Argentina: cúmulo de sinrazón y explosión de la naturaleza. Argentina: hermano de nuestro mismo idioma, capaz de contagiarnos el gusto por el mate y de hacernos sentir igual que si anduviéramos por nuestra propia casa. Porque irse a la Argentina, llegar a Buenos Aires y perderse por las galerías de antigüedades de San Telmo, tiene algo de visitar el Rastro un domingo por la mañana; pasear por la Avenida de Mayo entre la Casa Rosada y el Congreso, algo de las tardes por el Paseo de la Castellana, algo de las Grandes Vías de nuestras ciudades españolas con sus cafés con terraza y sus croissants recién horneados. Andar Argentina es seguir tantos rastros que son también nuestros rastros: Cortázar, Borges, el “Che” Guevara, Sábato; es escuchar todavía a Carlitos Gardel sonando con ligero crepitar en los vinilos de nuestros padres; es vivir otra vez la Historia si es que la Historia de la represión dictatorial y las fuerzas militares de Sudamérica no ha pasado aún por nuestras vidas, por nuestras lecturas. Es comprender un poco todo esto, y el por qué: por qué Cortázar nunca más quiso saber de su tierra si no fuera por el juego del recuerdo y la literatura, por lo que le quedó de aquel London Café donde escribió “Los premios”, o de su “Luna Park”, tantas veces nombrado en sus cuentos y tantas veces repetido en nuestro imaginario; o comprender también al “Che”, sus ganas de acabar con la miseria de las represiones militares sufragadas por Norteamérica que embargaban la libertad de Sudamérica.

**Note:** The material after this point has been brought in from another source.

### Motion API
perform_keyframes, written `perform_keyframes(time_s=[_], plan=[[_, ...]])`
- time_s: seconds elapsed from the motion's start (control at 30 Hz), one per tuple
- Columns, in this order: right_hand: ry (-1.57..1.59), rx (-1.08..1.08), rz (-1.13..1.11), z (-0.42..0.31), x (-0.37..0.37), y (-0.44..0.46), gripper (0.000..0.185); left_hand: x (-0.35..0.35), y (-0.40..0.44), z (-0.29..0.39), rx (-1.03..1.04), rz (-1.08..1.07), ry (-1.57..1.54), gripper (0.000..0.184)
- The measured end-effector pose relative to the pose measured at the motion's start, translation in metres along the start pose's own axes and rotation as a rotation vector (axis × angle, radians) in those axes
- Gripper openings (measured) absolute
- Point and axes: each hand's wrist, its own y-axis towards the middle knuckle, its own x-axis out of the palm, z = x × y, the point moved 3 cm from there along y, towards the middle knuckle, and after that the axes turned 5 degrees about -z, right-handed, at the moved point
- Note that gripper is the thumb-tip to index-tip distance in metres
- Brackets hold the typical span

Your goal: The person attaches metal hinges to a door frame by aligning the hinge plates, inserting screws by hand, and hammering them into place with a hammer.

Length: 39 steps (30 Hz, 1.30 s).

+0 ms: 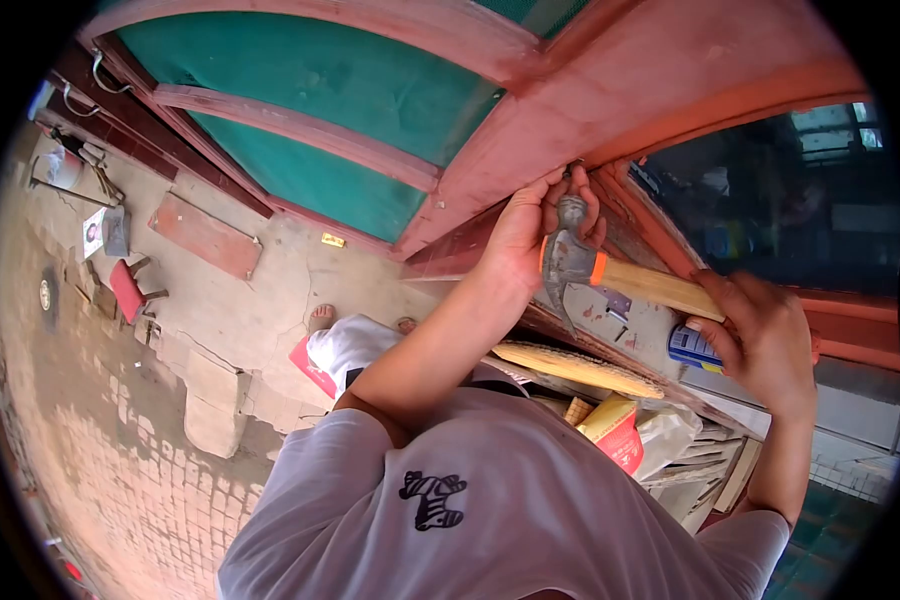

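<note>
A claw hammer with a wooden handle and an orange band below its head is gripped near the handle's end by my right hand. Its worn metal head lies right beside my left hand, partly covering those fingers. My left fingers are closed together against the reddish wooden frame, around something small and dark that I cannot make out. Green mesh panels fill the frame to the left, and a dark glass pane is to the right.
A blue can stands on the ledge below my right hand, near small loose metal pieces. Under the ledge are a yellow-and-red bag and wood strips. A red stool and a flat board are on the ground at left.
</note>
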Motion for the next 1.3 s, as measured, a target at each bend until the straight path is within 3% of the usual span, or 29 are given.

La cerveza Quilmes de ¾; la poesía de Alejandra Pizarnik en los kioskos; las obras completas de Freud en cada esquina; el alfajor de maicena con dulce de leche y coco rallado; el último escándalo económico-político en la primera página del Clarín; la labia del porteño, y ese gesto azorado de sus manos y el fervor escondido en sus pupilas; y también la eternidad entendida como un sueño que se despliega de norte a sur, de la selva al hielo, a través de estancias de kilométrica tierra de nada, salvajemente vacía, si el vacío puede significar polvo, arena, arbustos y un jinete, un gaucho, como una sombra que asoma en lontananza en esto que llaman la Argentina.